Feliz explained that he is worried because China, unlike the West, is not very transparent about why it gives aid and what it gets in return. “It looks like we are getting a lot and they are getting very little,” he said. “But in reality, I am certain they get so much more, but we can’t see what it is they are gaining. It’s as if they are robbing us and giving us just a little.” He has discussed this topic at length with like-minded peers in Mozambique and while in China he met many other Africans with the same fears.
Darcilio mentioned similar concerns, in slightly more diplomatic language. He pointed out the stories he’d heard of illegal Chinese fishing and said, “They are investing in us because they expect a profit. If we aren’t careful we could end up in a really disadvantaged situation.”
If the CI is aware of these fears, it is doing little to assuage them. Students repeatedly underscored the fact that there is basically no instruction on Chinese politics or policies, let alone how these might interact with Mozambique. This may preempt accusations – common in the West – that CIs are little more than propaganda outlets, but it leaves students woefully uneducated in basic facts about China. “They don’t have a president, he’s called something else,” Ercília*, who had won a short-term scholarship to China, offered when asked what she’d learned about Chinese politics in class. Darcilio explained that he once received a brief overview of the Chinese system of government, but this happened in one of his first classes before he understood much Chinese.

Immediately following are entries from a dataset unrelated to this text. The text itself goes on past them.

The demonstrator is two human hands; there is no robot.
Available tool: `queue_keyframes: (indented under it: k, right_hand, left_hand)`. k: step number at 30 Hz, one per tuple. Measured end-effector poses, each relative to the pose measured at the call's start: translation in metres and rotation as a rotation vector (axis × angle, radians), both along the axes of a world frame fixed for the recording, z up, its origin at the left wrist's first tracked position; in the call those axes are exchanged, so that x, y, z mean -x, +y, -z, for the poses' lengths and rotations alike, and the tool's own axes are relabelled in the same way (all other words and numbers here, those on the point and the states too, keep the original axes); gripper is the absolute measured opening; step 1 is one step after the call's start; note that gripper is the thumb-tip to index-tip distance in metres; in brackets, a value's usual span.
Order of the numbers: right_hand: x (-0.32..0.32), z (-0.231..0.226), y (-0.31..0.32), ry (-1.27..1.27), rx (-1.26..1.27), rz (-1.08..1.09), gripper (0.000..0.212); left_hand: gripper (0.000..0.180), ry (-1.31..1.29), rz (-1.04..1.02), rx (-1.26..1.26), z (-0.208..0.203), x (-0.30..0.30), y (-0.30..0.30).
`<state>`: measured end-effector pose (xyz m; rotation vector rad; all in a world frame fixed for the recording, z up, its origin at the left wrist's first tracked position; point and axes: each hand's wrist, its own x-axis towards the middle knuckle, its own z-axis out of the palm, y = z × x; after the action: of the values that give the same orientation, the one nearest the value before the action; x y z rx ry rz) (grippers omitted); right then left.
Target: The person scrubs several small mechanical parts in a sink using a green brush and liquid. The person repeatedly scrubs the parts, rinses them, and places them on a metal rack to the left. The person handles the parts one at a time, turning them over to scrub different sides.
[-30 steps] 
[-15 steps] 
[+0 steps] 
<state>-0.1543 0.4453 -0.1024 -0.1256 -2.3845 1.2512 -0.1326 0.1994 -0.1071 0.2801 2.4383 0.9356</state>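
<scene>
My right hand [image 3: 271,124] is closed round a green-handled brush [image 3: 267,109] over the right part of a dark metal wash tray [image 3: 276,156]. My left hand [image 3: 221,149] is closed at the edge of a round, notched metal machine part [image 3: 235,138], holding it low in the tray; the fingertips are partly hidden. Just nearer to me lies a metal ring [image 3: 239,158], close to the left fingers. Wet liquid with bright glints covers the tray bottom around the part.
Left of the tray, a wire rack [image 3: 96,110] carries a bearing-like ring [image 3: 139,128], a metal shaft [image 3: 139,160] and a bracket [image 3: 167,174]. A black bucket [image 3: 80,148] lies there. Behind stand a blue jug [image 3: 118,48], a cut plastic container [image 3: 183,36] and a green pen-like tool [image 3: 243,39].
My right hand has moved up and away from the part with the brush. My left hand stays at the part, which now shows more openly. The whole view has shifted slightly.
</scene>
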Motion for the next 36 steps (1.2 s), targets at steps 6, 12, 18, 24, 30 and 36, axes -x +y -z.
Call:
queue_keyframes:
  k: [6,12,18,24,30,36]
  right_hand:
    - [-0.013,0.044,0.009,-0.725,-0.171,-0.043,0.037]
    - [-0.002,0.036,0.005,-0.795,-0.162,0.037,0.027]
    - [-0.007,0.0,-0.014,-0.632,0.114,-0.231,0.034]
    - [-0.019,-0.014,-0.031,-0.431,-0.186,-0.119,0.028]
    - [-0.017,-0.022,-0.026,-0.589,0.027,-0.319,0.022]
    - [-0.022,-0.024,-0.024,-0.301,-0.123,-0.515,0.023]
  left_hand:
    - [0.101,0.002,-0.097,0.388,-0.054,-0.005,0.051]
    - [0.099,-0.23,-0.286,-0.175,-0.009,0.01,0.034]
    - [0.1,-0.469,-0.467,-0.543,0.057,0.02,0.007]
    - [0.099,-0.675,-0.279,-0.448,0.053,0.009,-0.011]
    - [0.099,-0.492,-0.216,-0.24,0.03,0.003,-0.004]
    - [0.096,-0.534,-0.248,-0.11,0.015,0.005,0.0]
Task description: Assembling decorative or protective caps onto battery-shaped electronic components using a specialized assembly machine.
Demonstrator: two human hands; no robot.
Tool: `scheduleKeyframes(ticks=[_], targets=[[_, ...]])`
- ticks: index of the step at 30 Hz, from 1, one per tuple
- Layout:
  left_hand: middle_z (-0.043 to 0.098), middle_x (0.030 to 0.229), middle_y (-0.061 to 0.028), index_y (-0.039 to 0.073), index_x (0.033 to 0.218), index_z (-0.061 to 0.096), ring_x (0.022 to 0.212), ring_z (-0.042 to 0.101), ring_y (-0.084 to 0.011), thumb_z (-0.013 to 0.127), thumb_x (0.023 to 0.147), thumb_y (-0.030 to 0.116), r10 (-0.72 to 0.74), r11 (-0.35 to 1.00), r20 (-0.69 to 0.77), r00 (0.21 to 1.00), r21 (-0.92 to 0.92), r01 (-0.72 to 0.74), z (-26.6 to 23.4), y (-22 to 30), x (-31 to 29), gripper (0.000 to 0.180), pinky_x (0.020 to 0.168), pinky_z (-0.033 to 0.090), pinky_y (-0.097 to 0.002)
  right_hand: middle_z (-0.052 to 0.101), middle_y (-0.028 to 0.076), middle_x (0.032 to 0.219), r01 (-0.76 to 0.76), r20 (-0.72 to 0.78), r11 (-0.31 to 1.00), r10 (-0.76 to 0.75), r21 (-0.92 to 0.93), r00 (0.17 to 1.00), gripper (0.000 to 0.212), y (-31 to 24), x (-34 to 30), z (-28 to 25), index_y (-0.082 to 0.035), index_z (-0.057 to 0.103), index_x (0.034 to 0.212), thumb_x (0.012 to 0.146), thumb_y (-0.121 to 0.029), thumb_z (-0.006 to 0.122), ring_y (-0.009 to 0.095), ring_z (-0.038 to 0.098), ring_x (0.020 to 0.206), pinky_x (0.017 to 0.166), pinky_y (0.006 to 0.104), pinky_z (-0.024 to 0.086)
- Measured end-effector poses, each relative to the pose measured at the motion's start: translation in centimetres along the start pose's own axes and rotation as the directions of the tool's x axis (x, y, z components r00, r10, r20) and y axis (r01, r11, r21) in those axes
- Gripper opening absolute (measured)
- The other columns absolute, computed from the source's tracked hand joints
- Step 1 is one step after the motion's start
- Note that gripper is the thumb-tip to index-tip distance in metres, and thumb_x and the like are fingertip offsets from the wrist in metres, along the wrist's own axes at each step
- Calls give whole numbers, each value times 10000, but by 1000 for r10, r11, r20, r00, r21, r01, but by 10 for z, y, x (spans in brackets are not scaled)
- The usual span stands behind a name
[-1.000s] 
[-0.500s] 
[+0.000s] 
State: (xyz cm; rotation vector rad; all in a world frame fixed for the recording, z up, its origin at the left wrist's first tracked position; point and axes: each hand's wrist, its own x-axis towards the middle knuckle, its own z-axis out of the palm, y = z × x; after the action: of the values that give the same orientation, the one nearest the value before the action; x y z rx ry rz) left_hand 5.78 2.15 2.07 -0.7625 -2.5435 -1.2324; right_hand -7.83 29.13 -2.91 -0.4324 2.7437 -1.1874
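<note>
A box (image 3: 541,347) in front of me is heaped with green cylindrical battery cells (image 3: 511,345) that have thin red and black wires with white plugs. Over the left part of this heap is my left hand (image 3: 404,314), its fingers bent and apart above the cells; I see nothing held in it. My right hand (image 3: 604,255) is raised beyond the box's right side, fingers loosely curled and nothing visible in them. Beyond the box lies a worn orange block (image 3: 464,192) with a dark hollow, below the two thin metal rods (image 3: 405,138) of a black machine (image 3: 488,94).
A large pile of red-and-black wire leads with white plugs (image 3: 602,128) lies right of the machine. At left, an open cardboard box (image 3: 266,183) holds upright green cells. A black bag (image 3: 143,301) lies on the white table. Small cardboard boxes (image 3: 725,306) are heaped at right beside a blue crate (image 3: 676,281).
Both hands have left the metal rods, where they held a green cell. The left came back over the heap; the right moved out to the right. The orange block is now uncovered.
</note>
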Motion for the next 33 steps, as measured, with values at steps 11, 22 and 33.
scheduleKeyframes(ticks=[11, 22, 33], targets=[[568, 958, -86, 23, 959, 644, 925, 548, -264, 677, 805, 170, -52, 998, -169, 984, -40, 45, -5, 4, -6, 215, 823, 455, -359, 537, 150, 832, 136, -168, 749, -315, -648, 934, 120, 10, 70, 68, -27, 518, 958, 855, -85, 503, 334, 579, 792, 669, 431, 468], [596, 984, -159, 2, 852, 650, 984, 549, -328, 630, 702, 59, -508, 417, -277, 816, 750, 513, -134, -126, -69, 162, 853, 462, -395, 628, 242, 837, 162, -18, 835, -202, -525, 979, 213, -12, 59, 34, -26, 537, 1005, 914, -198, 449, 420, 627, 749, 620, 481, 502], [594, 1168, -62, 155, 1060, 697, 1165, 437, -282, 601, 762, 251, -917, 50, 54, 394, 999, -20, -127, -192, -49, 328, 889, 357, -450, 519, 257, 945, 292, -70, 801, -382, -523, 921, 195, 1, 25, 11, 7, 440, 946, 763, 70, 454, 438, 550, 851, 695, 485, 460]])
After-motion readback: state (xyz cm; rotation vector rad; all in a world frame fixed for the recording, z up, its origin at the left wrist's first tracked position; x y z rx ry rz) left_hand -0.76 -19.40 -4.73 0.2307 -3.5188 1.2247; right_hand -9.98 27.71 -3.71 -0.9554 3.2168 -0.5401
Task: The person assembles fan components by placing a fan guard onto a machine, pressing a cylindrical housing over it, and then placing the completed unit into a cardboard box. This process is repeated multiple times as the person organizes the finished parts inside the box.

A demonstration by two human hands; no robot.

Yet even the more suspicious students bemoan what they see as ignorance about China and Chinese people on the part of the general Mozambican public. “They say things like ‘the Chinese eat snakes,’” Darcilio said, with an eye roll. Some with higher opinions of Chinese involvement think that the general lack of knowledge unfairly maligns China. Willy*, who believes that China’s influence is mostly positive, thinks the common idea that Chinese products are cheap and unreliable is false, and argues that people might only believe this because Mozambique is a poor country so people can’t afford nicer things yet. Benny explained that even though Chinese are culturally distinct he doesn’t think they are given enough of a chance by most Mozambicans.
But this clarifying impulse only goes so far. When asked if he would defend China in arguments with people who think poorly of the country Benny emphatically stated, “No, people have their own opinions and its not worth trying to change their minds.” For now it appears that a belief in the growing power of China, rather than a deep-seated affinity for the People’s Republic or its policies, is the main soft power dividend being reaped from Mozambique’s Confucius Institute.
Ari Rickman is a U.S. based research analyst focusing on Latin America and Sub-Saharan Africa. During the 2018-2019 academic year, Rickman studied in Mozambique on a Boren Scholarship, where he conducted the interviews used in this article.